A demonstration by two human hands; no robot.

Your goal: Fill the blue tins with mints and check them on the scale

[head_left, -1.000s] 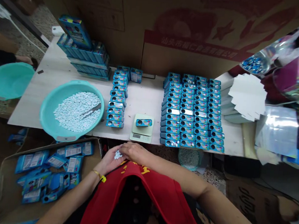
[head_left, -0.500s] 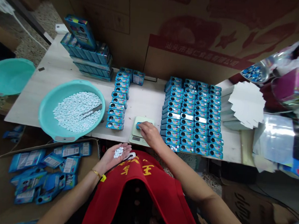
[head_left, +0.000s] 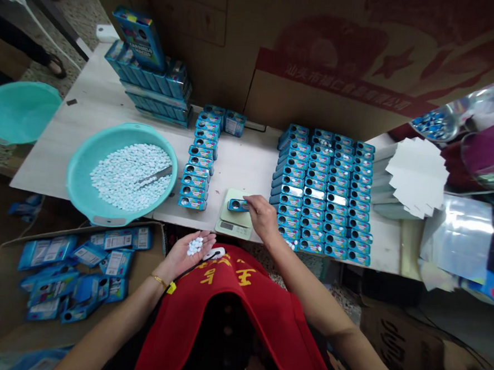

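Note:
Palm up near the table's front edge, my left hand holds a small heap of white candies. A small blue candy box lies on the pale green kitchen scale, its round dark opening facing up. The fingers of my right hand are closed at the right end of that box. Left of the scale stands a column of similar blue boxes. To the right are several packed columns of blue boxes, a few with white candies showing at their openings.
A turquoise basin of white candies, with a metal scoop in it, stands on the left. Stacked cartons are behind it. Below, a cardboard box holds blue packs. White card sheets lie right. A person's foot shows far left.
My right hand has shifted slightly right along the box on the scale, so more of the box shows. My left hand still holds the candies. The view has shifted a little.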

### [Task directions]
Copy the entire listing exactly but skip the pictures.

### [Task result]
A demonstration by two human hands; no robot.

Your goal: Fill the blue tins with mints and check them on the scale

[head_left, -1.000s] 
[head_left, -0.500s] 
[head_left, +0.000s] 

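Note:
Palm up near the table's front edge, my left hand holds a small heap of white candies. A small blue candy box lies on the pale green kitchen scale, its round dark opening facing up. The fingers of my right hand are closed at the right end of that box. Left of the scale stands a column of similar blue boxes. To the right are several packed columns of blue boxes, a few with white candies showing at their openings.
A turquoise basin of white candies, with a metal scoop in it, stands on the left. Stacked cartons are behind it. Below, a cardboard box holds blue packs. White card sheets lie right. A person's foot shows far left.
My right hand has shifted slightly right along the box on the scale, so more of the box shows. My left hand still holds the candies. The view has shifted a little.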

No additional output will be generated.